Eppure
è così evidente. Ma perché non se ne accorgono? La priorità è la
creazione di posti di lavoro. Direte che è velleitario, in un momento di
crisi, ma è proprio nella crisi che si dimostra la capacità di governo.
Gli attuali governanti, come spesso quasi tutti i precedenti, pensano
che l’occupazione crescerà quando la macchina dell’economia si rimetterà
in moto. Ma che cosa fanno perché aumenti la domanda di lavoro? Poco,
troppo poco. I provvedimenti sulla domanda, poi, avranno bisogno di
tempi lunghi, ben al di là della durata di questo governo, che potrà
avere quindi molti alibi al suo arco.
Alla fine, mi pare che prevalga un
atteggiamento passivo, in nome di un mercato che da solo non potrà
crescere. E’ la solita solfa del liberismo, dice un mio caro e vecchio
amico. Magari, dico io. Ma oggi non possiamo soffermarci su dispute
ideologiche, anche se credo che dovremmo piuttosto guardare alla lezione
di Keynes. Deve essere oggi lo Stato a prendere in mano l’economia, per
rispondere con un programma di emergenza a una vera emergenza, che
rischia di diventare catastrofe.

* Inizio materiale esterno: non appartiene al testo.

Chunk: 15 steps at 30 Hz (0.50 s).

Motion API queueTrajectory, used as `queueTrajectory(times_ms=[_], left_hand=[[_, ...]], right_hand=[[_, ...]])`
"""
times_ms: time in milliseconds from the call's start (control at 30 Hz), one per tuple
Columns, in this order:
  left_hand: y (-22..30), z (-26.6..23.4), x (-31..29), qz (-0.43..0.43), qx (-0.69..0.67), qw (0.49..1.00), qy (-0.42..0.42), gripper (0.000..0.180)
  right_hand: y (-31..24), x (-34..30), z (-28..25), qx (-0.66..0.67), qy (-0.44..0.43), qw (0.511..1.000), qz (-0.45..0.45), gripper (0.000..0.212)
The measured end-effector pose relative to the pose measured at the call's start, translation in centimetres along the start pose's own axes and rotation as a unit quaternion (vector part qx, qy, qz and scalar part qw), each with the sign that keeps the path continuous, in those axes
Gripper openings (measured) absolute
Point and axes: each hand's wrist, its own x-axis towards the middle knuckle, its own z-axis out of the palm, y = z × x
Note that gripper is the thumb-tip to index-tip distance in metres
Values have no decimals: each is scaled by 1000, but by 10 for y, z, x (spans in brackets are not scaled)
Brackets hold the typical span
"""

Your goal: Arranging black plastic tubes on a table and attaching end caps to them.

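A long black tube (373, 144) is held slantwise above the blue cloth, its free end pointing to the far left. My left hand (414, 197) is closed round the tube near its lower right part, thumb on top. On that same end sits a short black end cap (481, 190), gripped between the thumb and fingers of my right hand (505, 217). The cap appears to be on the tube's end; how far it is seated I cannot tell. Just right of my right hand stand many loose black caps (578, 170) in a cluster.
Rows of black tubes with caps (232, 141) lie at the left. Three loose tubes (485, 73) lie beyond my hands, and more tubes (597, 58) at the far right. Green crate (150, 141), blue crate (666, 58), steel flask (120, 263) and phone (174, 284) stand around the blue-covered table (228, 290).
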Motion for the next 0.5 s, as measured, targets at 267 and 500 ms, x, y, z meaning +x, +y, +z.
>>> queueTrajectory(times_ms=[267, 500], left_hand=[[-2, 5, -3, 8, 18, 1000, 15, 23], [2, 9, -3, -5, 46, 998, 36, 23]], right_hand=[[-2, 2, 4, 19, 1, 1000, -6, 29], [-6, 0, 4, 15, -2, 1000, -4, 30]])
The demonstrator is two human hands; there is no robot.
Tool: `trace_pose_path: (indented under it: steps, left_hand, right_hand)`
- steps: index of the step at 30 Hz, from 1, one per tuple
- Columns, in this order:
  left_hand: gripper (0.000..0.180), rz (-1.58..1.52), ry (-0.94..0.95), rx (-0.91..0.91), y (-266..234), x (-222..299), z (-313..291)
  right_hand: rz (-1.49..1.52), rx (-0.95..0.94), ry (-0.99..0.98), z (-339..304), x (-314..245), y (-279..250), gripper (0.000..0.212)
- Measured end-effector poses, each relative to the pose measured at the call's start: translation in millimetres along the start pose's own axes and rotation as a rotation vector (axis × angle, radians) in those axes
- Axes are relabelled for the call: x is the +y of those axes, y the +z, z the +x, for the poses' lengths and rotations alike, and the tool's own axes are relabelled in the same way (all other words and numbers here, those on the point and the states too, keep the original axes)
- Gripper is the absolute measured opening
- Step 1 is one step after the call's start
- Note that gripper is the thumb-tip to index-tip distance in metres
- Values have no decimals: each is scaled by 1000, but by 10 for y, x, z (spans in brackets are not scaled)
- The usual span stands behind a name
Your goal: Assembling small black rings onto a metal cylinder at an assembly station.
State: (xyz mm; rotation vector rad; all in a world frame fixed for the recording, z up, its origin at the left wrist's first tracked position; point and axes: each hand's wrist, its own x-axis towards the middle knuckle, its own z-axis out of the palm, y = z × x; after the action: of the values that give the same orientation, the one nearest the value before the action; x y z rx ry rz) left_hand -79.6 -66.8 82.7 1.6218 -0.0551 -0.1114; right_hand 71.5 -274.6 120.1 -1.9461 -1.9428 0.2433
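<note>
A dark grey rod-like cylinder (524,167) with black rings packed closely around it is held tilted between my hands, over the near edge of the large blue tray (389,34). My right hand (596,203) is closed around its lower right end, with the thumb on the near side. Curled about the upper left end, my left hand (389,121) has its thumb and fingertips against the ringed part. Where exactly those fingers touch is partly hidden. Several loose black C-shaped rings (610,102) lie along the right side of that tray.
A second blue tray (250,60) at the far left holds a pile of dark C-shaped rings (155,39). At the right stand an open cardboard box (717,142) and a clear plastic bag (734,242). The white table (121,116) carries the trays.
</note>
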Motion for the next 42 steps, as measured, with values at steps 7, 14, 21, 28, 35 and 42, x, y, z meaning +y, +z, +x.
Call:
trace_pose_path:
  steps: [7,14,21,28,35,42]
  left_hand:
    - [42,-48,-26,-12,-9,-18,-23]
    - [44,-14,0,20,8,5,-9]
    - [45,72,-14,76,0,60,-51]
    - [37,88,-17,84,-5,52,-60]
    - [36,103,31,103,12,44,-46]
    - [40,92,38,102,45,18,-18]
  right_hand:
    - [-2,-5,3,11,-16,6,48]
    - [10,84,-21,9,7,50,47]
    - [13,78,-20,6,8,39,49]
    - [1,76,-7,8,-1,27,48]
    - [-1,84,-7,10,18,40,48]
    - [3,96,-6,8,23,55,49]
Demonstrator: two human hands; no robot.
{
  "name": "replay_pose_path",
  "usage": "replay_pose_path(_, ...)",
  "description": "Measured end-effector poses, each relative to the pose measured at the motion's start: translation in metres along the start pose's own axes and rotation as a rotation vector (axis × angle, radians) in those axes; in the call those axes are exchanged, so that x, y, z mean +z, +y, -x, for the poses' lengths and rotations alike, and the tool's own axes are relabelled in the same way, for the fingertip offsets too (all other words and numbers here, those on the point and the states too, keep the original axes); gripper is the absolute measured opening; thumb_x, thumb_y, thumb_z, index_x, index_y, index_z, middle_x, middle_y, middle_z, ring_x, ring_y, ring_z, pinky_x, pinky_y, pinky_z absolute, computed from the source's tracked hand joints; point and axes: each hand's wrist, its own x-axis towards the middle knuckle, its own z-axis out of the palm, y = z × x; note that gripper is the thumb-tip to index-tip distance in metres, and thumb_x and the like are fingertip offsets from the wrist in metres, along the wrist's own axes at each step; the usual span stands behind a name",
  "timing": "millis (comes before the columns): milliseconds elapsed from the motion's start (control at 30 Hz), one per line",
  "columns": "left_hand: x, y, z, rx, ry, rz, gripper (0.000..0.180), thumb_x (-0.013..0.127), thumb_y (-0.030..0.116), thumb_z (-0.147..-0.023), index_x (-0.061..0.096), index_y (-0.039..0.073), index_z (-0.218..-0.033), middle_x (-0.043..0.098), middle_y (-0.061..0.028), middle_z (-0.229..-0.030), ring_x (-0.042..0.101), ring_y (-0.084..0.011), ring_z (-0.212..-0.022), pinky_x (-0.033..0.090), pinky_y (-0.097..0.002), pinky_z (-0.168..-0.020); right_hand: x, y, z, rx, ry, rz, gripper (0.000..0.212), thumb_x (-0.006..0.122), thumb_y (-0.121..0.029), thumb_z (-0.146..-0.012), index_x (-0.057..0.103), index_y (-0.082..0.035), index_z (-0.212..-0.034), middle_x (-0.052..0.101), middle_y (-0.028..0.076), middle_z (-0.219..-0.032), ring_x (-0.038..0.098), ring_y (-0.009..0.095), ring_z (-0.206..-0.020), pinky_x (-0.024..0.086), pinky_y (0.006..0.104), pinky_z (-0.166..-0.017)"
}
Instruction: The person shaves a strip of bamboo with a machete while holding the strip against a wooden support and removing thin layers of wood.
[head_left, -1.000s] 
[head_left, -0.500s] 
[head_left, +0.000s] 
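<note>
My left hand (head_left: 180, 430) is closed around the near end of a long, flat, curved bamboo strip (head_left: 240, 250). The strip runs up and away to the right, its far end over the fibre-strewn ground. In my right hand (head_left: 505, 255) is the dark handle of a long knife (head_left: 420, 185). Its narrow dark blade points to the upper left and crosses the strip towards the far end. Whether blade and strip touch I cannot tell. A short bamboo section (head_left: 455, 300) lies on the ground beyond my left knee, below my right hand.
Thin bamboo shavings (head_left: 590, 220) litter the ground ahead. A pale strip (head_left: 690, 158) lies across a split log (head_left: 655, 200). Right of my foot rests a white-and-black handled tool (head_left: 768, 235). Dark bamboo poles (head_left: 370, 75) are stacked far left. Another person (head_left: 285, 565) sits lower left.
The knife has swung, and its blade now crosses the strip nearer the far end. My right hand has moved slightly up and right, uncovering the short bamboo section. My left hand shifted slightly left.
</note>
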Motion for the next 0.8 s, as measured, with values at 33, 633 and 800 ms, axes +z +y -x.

La domanda non va quindi sollecitata
indirettamente, ma direttamente. Lo Stato deve creare da un lato opere
pubbliche per far crescere l’occupazione e, dall’altro, deve incentivare
direttamente le aziende che assumono. Anche perché il calo
dell’occupazione è un moltiplicatore del calo del pil, della ricchezza
prodotta. In attesa di vedere i concreti risultati della recente riforma
del lavoro e in attesa di un settembre che si presenta molto
complicato, giudicheremo il comportamento del governo e dei partiti, che
si apprestano a una lunga campagna elettorale. Cercando di capire se
governo e partiti hanno a cuore le vere emergenze nazionali, il lavoro
in primo luogo, oppure se cercano solo di sopravvivere a se stessi.